BUENOS AIRES -- The Pepsi Challenge has taken on a new meaning for the Argentinean soft-drink bottler, Buenos Aires Embotelladora S.A. (Baesa), which is relying heavily on the world-renowned campaign this summer season in South America to boost sagging sales and chip away at a $750m debt.
The largest Pepsi licensee outside the U.S. with operations in Costa Rica, Chile, Uruguay, Brazil and Argentina, Baesa's woes began in 1995 when it undertook an aggressive expansion program just before suffering a major contraction in sales, helped along by the Mexican peso crash.
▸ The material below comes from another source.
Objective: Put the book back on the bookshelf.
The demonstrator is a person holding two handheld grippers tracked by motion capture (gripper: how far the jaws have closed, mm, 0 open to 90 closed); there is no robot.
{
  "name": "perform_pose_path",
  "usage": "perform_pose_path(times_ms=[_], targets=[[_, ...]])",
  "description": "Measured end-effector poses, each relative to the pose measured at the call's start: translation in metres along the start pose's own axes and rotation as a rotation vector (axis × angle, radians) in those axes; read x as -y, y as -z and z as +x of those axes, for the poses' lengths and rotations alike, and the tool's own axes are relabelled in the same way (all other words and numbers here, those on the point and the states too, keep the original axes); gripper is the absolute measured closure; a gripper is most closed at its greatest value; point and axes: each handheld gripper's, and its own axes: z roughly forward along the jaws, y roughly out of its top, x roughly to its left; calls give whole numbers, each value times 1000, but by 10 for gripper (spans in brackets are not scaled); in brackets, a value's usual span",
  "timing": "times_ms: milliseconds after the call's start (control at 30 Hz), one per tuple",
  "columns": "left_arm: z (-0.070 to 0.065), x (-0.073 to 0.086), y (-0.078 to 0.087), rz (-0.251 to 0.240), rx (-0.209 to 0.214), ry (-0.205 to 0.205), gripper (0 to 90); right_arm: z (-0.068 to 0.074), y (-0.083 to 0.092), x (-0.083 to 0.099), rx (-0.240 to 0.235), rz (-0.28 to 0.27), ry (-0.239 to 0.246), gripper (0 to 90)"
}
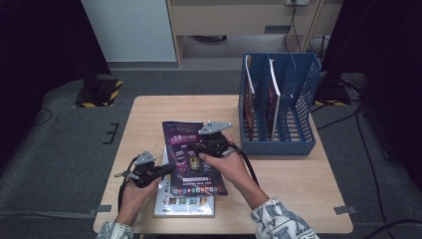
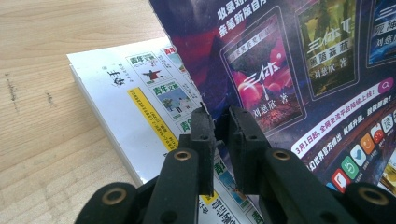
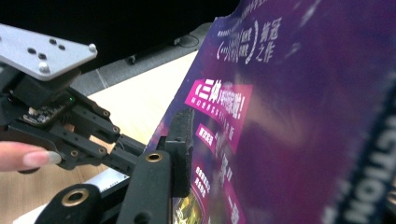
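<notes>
The left gripper [image 1: 166,170] has its jaws pinched shut on the left edge of a purple magazine [image 1: 191,157]. The right gripper [image 1: 195,147] has its jaws around the magazine's right side, slightly parted. The magazine lies tilted over a white booklet [image 1: 181,201] on the wooden desk [image 1: 144,117], near a blue file rack [image 1: 278,104]

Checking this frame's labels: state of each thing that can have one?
Left gripper: shut on the purple magazine's edge.
Right gripper: on the magazine, jaw state unclear.
Purple magazine: one edge lifted, overlapping the white book.
White book: closed, flat on table.
Blue file rack: upright, holds two books.
</notes>
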Motion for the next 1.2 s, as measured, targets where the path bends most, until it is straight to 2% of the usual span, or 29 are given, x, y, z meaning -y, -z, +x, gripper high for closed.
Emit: perform_pose_path(times_ms=[100, 133, 233, 333, 400, 500, 533, 600, 733, 833, 933, 967, 1000, 1200], targets=[[0, 0, 0, -3, 0, -1, 801, 0, 0, 0, 10, 5, 2, 723], [0, 0, 0, -7, 1, -4, 801, -1, 1, 0, 25, 11, 7, 811], [1, 0, 1, -17, 7, 3, 799, -1, 3, -1, 38, -2, 11, 823], [2, 1, 0, -27, 13, 19, 761, -1, 4, 0, 40, -19, 6, 831], [2, 2, -1, -44, 22, 34, 694, 1, 5, 0, 26, -53, 14, 836], [0, 1, -2, -76, 18, 11, 607, 3, 8, 0, 16, -88, 20, 838], [0, 1, -3, -79, 26, 18, 593, 3, 9, -1, 12, -101, 17, 838], [1, 2, -5, -64, 28, 24, 541, 2, 12, -1, 3, -142, 9, 839], [1, 3, -9, -37, 26, 10, 512, 1, 18, -5, -31, -218, -10, 841], [1, 2, -8, -30, 27, 0, 560, 1, 19, -5, -50, -232, 1, 840], [4, 2, -6, -35, 39, 21, 646, 2, 19, -4, -50, -229, 7, 841], [6, 3, -4, -39, 46, 40, 646, 2, 18, -4, -50, -231, 7, 840], [7, 2, -3, -39, 50, 51, 710, 2, 18, -3, -49, -226, 11, 838], [6, 1, -1, -38, 45, 45, 757, 1, 19, -5, -57, -229, 11, 788]])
Closing the 1996 fiscal year in September with an operating loss of $450m, the bottler is betting on soaring summer temperatures to help quench its creditors' thirst and finance a corporate restructuring already in the works. With sales traditionally 60% higher in December than in the low volume months of June and July, Baesa has mounted an aggressive seasonal push focusing largely on the Pepsi Challenge.
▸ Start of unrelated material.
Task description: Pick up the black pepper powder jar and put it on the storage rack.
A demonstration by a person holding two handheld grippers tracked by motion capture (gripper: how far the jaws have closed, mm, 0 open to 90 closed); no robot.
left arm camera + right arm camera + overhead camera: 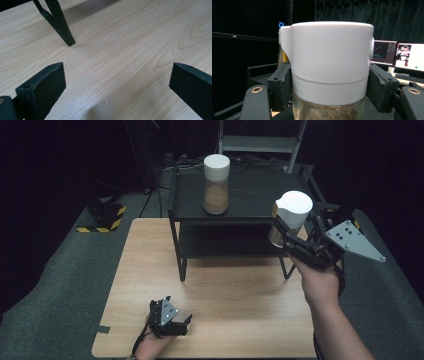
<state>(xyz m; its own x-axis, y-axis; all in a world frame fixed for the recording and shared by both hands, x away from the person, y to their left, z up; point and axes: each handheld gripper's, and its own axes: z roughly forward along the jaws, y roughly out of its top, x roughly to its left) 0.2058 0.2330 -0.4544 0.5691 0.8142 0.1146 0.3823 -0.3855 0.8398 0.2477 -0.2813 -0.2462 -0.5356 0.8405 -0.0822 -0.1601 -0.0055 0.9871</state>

In Buenos Aires, 10 mobile units and many supermarket stalls found people chose Pepsi over rival Coca-Cola 53% of the time - a 2% increase over previous taste tests.
Young local television celebrities are now publicizing the taste test results in new TV, radio and newspaper ads, while a revamped Pepsi logo adorns point of purchase merchandise to help give the brand a more upbeat image, says Ruben Desimone, manager of publicity and promotions for Baesa's Buenos Aires's operations.
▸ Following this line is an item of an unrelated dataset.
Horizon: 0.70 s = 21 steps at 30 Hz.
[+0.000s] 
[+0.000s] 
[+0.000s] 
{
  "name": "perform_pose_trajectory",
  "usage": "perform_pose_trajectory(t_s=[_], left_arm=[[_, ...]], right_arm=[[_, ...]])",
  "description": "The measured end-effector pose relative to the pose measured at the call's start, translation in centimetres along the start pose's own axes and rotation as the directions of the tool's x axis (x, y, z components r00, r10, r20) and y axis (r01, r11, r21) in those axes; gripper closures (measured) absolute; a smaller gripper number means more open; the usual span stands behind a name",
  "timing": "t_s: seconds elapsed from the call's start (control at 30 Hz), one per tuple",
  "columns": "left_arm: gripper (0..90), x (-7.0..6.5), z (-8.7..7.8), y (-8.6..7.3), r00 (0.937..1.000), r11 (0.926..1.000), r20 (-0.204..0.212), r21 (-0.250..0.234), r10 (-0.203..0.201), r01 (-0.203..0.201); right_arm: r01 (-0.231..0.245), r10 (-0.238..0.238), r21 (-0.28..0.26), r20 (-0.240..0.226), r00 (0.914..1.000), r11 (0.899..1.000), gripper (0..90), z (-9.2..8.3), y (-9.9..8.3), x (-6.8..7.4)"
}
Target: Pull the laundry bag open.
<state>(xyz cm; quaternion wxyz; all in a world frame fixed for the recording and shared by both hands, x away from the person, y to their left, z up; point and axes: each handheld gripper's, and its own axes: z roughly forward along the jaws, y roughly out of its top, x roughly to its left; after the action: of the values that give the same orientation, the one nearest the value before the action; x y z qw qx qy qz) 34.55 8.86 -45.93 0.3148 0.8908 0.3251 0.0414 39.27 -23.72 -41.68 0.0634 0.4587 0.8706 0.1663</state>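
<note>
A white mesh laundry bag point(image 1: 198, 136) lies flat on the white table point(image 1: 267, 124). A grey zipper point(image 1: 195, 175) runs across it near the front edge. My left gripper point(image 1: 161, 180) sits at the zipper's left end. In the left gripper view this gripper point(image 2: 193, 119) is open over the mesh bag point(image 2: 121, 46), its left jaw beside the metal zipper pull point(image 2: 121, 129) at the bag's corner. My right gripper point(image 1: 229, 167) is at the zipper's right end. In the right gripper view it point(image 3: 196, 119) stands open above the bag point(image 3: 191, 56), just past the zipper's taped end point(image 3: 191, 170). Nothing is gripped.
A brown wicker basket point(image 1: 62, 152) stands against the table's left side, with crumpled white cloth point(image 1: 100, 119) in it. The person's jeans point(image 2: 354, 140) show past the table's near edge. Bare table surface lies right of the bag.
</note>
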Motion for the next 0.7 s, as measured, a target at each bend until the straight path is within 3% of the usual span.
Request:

"There is no doubt this is the most important time for us - last year was a very hard year for us and this year will be key," says Desimone. "We have had to be very aggressive - putting a lot of focus on in-store promos as well as nationwide promotions."
The promotional push has already begun to pay off, say Baesa executives. Starting with PepsiCo's operational takeover of the bottler in July (PepsiCo owns a 23.7% share in Baesa), an accompanying management shuffle and an ongoing corporate restructuring, sales have increased 10%-12% in Argentina as of December, after dropping by the same amount in the first quarter of 1996. At the same, Pepsi's market share grew by 3% to 37%. Baesa executives maintain the firm is now experiencing a positive cash flow, in part due to reduced costs, while increasing Brazilian sales by 80% after a 31% drop in volume during the second trimester of 1996.
In October, Baesa was also able to reach an agreement with its creditors to hold off on payments for $520m of debt until March 31, helped by $40m worth in financing from PepsiCo. After already being forced to close a plant in Brazil, laying off 1,500 people, and looking to sell its operations in Costa Rica and Chile, Baesa may be able to cut its losses - but that may not necessarily be the case for PepsiCo in Latin America.
The region represents 40% of PepsiCo's international business, but despite a $2bn investment by Pepsi and its bottlers over the last five years, sales have dropped 6% for the cola while rival Coke continues to outsell Pepsi by 2-to-1.